Photo: Hannah Lawrie/ Calgary Journal

The Vagina Monologues is a play originally written and produced by American playwright Eve Ensler. Each monologue of the play relates in some way to the vagina. Using the proceeds from the Vagina Monologues, Ensler created V-Day, a non-profit group that raises funds for organizations aimed at stopping violence against women.

Wilma Pelly, 73, was among the 23 aboriginal women who acted in the play at Mount Royal. A former T.V. actor with North of 60, she said she knows the play’s subject matter is a sensitive issue.

“I know there are a lot of people out there who don’t believe in things like this because they grew up in proper upbringings,” Pelly said. “But I’m doing this for the women who have lost their lives under vicious circumstances.”

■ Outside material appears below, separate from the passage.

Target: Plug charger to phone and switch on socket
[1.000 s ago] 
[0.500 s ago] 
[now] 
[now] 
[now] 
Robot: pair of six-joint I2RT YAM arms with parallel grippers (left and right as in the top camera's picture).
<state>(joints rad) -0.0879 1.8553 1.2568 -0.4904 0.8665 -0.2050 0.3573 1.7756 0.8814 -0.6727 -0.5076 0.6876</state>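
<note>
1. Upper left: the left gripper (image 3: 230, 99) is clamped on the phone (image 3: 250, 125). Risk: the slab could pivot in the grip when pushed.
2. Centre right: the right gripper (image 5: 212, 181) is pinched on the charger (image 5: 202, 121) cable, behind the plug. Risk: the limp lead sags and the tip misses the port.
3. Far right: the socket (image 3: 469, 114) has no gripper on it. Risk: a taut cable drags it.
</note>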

The play comes at a time when the Harper government has pledged $10 million to address the issue of violence against aboriginal women.

Our national statistics show that aboriginal women are eight times more likely than non-aboriginal women to die as a result from homicide. According to a 2004 Amnesty International study, aboriginal women experience sexual violence at five times the rate of non-aboriginal women.

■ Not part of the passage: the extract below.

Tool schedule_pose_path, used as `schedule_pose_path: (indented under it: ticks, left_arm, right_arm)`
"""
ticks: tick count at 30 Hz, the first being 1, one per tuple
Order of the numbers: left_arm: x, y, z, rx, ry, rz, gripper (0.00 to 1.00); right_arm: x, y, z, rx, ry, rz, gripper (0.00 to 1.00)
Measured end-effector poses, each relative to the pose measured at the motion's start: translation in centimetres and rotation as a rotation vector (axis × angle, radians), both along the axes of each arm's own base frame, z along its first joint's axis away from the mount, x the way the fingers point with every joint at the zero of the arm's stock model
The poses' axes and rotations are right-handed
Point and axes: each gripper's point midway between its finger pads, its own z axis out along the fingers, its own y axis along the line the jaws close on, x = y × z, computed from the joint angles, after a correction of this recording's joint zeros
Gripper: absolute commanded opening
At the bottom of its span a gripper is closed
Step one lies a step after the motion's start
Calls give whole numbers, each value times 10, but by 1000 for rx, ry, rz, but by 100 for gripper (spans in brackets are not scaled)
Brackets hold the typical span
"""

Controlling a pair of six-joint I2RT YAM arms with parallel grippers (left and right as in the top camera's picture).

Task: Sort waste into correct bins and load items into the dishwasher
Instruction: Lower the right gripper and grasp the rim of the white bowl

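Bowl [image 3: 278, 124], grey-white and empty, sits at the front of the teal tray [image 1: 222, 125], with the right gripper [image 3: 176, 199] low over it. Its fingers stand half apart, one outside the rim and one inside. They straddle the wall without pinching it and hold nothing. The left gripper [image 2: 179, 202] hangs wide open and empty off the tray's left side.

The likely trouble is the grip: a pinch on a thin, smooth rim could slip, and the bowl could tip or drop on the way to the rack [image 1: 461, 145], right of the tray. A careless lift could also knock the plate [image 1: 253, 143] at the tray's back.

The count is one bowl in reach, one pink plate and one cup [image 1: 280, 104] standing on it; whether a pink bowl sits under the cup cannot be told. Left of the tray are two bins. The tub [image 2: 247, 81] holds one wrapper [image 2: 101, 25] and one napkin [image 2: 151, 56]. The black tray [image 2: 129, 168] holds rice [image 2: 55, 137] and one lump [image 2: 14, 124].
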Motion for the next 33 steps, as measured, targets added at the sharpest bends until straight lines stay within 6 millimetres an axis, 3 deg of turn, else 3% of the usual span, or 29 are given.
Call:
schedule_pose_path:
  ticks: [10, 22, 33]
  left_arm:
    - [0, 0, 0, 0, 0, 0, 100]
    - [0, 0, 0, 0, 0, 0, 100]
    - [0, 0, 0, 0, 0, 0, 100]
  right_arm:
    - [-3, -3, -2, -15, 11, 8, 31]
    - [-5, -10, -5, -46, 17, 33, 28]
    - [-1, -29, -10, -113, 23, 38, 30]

Pelly said she hopes the play brought awareness to the conditions of many aboriginal women.

The federal government has yet to announce how the $10 million will be used, but to Sisters in Spirit, an advocacy group for aboriginal women’s research, has announced their federal funding has not been renewed.

Since 2005, Sisters in Spirit have compiled a database of over 500 aboriginal women who have either gone missing or were murdered since the 1960s.

The money raised from tickets for EagleSpeaker’s Vagina Monologues went to The Awo Taan Healing Lodge, a Calgary resource centre and shelter for aboriginal women and children in abusive situations and to V-Day.